◆ **WORK INSTRUCTION**
Each line below that contains the word "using" is to be counted; give only the final number.

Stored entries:
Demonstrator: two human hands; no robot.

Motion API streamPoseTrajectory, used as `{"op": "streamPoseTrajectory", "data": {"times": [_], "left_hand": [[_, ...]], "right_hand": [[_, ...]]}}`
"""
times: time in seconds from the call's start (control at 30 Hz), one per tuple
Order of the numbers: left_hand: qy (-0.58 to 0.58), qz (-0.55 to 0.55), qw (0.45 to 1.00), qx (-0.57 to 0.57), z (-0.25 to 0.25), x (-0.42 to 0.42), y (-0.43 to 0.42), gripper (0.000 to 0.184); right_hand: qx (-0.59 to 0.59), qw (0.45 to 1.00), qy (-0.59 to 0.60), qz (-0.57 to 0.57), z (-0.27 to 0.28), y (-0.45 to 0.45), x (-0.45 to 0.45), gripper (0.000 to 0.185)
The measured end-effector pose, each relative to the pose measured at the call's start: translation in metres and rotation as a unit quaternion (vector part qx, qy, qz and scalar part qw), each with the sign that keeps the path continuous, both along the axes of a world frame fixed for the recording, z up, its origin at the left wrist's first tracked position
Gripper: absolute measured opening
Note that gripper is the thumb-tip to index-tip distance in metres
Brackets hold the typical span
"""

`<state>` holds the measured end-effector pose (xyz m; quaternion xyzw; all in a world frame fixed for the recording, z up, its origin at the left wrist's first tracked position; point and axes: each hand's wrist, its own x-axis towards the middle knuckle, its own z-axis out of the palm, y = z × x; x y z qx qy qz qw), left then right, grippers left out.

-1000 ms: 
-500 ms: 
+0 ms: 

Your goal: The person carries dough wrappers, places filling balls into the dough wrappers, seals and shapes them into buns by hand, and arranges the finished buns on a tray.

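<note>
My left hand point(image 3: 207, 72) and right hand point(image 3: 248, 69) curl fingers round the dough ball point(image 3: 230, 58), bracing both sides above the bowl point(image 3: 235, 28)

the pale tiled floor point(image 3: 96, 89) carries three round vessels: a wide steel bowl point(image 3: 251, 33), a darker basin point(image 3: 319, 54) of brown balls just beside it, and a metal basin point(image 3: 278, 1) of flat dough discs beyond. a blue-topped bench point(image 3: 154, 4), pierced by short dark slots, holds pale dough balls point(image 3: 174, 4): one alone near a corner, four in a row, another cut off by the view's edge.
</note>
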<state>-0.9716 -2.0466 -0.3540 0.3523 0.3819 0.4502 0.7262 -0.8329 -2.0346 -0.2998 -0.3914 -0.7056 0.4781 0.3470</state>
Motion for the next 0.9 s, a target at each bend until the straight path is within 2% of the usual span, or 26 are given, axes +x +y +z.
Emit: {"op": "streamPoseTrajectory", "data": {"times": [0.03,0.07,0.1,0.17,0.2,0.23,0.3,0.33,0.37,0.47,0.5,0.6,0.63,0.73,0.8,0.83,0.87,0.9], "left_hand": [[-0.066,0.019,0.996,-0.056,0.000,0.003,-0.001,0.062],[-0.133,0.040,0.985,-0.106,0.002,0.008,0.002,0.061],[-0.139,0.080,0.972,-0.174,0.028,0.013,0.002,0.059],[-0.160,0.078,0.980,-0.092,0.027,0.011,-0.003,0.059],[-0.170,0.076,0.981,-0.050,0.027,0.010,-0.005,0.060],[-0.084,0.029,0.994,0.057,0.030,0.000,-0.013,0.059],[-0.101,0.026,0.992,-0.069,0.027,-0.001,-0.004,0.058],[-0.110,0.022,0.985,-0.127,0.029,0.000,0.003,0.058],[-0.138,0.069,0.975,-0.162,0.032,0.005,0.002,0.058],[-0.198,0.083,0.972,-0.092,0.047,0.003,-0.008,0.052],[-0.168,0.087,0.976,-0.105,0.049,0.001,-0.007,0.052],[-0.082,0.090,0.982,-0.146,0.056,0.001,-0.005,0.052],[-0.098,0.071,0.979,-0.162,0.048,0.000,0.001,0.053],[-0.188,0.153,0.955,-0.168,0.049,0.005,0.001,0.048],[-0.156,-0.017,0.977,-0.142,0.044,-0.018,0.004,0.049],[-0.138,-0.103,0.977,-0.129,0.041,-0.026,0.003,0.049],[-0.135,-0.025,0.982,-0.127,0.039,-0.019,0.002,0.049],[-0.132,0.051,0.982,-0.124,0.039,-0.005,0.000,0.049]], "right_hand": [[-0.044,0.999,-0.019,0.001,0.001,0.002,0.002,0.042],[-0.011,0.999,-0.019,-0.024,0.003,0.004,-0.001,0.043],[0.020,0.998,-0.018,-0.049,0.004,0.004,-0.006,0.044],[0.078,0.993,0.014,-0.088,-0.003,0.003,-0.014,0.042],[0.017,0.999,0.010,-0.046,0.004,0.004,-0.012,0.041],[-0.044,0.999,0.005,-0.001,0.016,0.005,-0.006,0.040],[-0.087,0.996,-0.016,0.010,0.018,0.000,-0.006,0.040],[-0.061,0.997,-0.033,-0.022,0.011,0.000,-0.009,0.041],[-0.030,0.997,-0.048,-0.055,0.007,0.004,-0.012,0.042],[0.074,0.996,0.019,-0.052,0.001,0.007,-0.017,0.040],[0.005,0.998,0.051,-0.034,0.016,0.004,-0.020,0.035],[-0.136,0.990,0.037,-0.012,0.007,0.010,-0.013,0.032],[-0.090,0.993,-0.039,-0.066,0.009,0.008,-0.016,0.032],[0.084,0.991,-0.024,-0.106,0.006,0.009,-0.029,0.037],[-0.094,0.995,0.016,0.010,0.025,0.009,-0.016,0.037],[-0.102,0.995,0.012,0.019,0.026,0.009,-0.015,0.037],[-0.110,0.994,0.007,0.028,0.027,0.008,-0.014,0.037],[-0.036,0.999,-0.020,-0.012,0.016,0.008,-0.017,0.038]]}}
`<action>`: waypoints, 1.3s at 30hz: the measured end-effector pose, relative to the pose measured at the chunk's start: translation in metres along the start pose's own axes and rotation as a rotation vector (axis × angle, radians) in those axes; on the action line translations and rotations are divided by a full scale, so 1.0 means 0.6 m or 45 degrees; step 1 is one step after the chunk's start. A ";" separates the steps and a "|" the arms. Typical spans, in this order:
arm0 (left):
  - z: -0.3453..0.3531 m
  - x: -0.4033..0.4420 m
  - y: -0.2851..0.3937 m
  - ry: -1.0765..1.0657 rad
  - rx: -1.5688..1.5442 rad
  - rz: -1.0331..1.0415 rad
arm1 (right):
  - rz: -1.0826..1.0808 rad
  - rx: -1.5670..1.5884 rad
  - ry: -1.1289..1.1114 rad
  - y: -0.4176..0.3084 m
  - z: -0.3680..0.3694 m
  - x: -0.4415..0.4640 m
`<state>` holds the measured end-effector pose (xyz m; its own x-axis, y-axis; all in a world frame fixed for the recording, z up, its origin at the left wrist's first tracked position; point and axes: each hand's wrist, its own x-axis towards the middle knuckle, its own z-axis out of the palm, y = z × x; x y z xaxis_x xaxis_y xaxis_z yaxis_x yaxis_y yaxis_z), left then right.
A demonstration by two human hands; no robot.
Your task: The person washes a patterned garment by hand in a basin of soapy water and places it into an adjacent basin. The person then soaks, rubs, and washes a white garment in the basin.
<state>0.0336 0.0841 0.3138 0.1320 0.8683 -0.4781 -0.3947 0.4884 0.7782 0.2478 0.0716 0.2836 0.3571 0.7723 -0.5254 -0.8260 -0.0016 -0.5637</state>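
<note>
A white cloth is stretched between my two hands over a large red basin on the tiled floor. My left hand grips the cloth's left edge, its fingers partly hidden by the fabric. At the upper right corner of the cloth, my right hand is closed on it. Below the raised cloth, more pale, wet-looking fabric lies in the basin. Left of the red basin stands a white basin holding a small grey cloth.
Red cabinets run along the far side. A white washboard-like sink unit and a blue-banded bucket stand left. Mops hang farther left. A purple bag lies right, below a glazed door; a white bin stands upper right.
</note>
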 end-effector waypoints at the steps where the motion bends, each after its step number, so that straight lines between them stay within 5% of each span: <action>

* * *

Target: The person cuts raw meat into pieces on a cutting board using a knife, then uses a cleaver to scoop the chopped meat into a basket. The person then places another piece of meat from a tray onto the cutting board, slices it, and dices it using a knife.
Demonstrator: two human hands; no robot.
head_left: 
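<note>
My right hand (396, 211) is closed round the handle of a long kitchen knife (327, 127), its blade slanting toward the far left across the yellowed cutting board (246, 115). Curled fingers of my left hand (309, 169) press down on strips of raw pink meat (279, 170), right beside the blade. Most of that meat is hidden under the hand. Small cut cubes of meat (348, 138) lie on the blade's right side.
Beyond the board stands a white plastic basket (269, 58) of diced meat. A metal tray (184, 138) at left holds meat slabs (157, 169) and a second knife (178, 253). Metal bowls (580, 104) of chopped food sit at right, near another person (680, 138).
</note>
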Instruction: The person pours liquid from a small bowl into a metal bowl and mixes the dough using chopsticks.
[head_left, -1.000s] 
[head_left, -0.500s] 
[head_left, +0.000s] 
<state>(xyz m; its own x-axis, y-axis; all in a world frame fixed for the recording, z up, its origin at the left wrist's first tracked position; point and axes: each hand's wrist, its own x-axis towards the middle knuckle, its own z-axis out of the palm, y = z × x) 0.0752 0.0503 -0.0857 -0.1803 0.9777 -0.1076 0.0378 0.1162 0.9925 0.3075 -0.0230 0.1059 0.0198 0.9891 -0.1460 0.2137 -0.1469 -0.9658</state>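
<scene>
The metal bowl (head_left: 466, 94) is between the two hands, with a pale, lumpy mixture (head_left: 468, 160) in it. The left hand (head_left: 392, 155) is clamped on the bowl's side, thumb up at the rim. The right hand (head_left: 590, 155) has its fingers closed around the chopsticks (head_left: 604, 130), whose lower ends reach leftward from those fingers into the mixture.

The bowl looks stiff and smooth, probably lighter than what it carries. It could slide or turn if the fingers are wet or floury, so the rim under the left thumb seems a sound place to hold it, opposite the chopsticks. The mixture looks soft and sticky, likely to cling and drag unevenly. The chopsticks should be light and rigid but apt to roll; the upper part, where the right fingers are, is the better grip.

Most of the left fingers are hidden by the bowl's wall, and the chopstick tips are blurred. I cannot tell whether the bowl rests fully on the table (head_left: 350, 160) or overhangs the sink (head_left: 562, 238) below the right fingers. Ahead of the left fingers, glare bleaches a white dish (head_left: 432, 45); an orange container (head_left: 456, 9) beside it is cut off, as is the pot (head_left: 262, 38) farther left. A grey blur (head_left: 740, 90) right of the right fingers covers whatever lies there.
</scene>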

◆ **PROBLEM SOLUTION**
2